A multi-stakeholder report has outlined the role of non-animal, science driven testing methods in drug development in India, as the pharmaceutical sector works towards the target of USD 500 billion by 2047 under the Viksit Bharat vision. The report, titled Landscape Analysis on Alternatives to Animal Testing for Drug Development in India, has been developed by Humane World for Animals India, DBT-InSTEM, Animal Law and Policy Network and Dr. Reddy’s Laboratories Limited.
The report maps Non-Animal Methods and identifies opportunities for their use across the pharmaceutical and MedTech ecosystem in India. It aligns with the Government of India’s policy to support research and innovation in the Pharma MedTech sector and outlines how these methods can be applied in drug discovery.
Animal models have traditionally been used in preclinical testing. Differences in physiology and genetics across species limit their ability to predict human outcomes. Around 10 per cent of drugs entering Phase I trials receive regulatory approval, contributing to cost increases, longer timelines and discontinuation of therapies.
Regulators and researchers in several regions are using Non-Animal Methods such as organ-on-chip models, organoids and computational simulations. The US FDA Modernization Act 2.0 of 2022 and the New Drugs and Clinical Trials (Amendment) Rules, 2023 in India authorise the use of non-animal approaches for assessing drug safety and efficacy.
The report was released by Satish Reddy, Chairman, Dr. Reddy’s Laboratories, at an event attended by participants from animal welfare organisations, government and academic institutions.
Alokparna Sengupta, Managing Director, Humane World for Animals India, said, “We are proud to be part of this project. For decades, there have conversations around the use of animals and bring in alternatives. The time has come now for these conversations to move to action. In this modern age, we have human cell-based and computational models that can reflect human biology far more accurately, reducing the risk of drug failures. These emerging technologies can save the lives of animals, revolutionise public health, and aid in quicker and cost-effective drug development. Attention, funding and developing this sector will be a win-win-win situation for all, and this report will play a pivotal role in bringing that change.”
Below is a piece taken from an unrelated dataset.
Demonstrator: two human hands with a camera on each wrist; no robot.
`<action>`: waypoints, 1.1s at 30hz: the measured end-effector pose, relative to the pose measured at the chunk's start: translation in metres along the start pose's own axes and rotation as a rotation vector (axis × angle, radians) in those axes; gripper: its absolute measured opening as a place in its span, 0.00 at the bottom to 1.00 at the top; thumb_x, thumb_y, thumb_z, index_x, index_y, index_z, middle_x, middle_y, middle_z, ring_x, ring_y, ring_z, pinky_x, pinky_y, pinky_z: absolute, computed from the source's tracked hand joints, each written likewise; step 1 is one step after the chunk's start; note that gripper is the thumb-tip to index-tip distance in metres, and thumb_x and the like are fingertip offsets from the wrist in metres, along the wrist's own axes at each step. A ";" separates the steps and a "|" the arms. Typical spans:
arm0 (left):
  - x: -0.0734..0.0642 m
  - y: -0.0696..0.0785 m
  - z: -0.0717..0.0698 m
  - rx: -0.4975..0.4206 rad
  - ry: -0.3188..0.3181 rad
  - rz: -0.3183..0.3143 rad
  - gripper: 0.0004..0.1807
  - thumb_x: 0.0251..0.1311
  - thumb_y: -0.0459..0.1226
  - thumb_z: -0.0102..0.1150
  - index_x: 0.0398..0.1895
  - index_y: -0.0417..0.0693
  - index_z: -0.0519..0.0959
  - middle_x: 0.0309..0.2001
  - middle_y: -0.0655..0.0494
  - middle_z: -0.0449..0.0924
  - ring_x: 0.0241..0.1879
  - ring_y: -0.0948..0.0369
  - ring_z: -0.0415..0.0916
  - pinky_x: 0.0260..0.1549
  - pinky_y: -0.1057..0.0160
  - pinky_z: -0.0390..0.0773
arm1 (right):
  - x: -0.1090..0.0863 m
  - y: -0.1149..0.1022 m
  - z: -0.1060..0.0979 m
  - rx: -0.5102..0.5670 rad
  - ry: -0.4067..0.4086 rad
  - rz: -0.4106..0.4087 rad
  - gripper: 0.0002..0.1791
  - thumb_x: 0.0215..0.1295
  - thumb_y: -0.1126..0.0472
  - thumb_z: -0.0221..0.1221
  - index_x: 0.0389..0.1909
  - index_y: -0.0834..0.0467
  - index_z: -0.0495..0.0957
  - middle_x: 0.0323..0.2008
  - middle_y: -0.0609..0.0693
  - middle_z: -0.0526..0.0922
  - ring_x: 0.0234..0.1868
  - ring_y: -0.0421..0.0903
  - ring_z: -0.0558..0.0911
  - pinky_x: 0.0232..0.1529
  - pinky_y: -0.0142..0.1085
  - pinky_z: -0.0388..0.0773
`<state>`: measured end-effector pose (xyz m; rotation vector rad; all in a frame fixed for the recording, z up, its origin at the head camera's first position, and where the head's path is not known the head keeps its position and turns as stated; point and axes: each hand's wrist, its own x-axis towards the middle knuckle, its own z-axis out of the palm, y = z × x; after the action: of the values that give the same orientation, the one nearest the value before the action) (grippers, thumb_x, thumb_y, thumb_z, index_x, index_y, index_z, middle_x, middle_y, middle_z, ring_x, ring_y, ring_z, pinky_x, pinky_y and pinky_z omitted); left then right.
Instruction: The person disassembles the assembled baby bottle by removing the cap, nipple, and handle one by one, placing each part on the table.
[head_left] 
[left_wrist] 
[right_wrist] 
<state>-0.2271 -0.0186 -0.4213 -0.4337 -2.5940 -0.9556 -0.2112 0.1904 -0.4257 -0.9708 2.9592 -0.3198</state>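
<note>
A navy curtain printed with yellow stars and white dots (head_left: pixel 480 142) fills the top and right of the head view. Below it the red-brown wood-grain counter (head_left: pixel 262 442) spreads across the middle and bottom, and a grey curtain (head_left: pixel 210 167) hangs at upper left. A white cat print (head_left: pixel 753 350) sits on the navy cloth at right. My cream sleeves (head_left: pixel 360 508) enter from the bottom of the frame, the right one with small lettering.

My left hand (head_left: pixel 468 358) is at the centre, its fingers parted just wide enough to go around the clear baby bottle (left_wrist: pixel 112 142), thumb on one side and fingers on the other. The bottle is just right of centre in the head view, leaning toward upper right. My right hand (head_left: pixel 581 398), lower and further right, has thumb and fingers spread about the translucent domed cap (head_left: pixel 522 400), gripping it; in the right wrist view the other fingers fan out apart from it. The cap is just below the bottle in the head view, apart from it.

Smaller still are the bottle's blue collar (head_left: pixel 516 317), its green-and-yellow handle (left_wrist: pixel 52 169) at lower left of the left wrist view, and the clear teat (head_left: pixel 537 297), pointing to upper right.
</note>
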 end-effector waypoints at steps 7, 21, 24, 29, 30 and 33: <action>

Dr Arvind Ramanathan, Scientist, DBT BRiC – Institute for Stem Cell Science and Regenerative Medicine, said, “We are committed to supporting scientific innovation that accelerates drug development while ensuring safety and ethical research practices. Human-relevant, non-animal testing methods provide an important pathway to strengthen India’s pharmaceutical R&D ecosystem, reduce reliance on animal models, and improve the predictability and efficiency of preclinical research. Initiatives such as these, coupled with policy support and strategic investments, can position India as a global leader in advanced, patient-centered drug development.”
Prof. Sarfaraz K. Niazi, Adjunct Professor, University of Illinois, Chancellor, Chicago University, Chicago, Illinois, USA, said, “Globally, drug regulators and research institutions are rethinking long-standing preclinical paradigms, with increasing openness to evidence generated through human-relevant, non-animal approaches. This shift reflects a broader move towards science-led regulatory decision-making that prioritises clinical relevance and real-world predictability. As these frameworks mature globally, countries that proactively align their scientific and regulatory systems with such approaches will be better positioned to participate in collaborative research, global trials, and cross-border regulatory convergence.”
Deepak Sapra, Chief Executive Officer – API and Services, Dr. Reddy’s Laboratories Ltd., said, “Science driven, non-animal testing methods present a valuable opportunity for India’s pharmaceutical industry to strengthen early-stage research, improve scientific relevance, lower development costs, and accelerate drug development timelines. When combined with existing approaches, these methods can support the creation of therapies that meet both domestic and international standards. With coordinated action and targeted investment, India can be at the forefront of the global transition towards NAMs, strengthening its innovation ecosystem while advancing patient safety, ethical research practices, and long-term competitiveness.”
The report notes that adoption of human-relevant testing methods supports early-stage decision-making, shorter research timelines, lower development costs, and screening of unsafe or ineffective drugs before clinical trials. It also outlines reduced use of animal models in line with accepted practices.
An assessment across generics, new chemical and biological entities, and cell and gene therapies identifies areas where animal tests can be removed and replaced with patient-specific technologies.
The report outlines opportunities including the formation of an industry consortium to support the 3Rs framework, creation of a central agency for Non-Animal Methods, replacement of animal-based pyrogen testing with validated alternatives, investment in domestic infrastructure, establishment of Centres of Excellence, training programmes, and engagement with regulators. It also notes alignment with the New Drugs and Clinical Trials Rules and inclusion of validated Non-Animal Methods in regulatory submissions.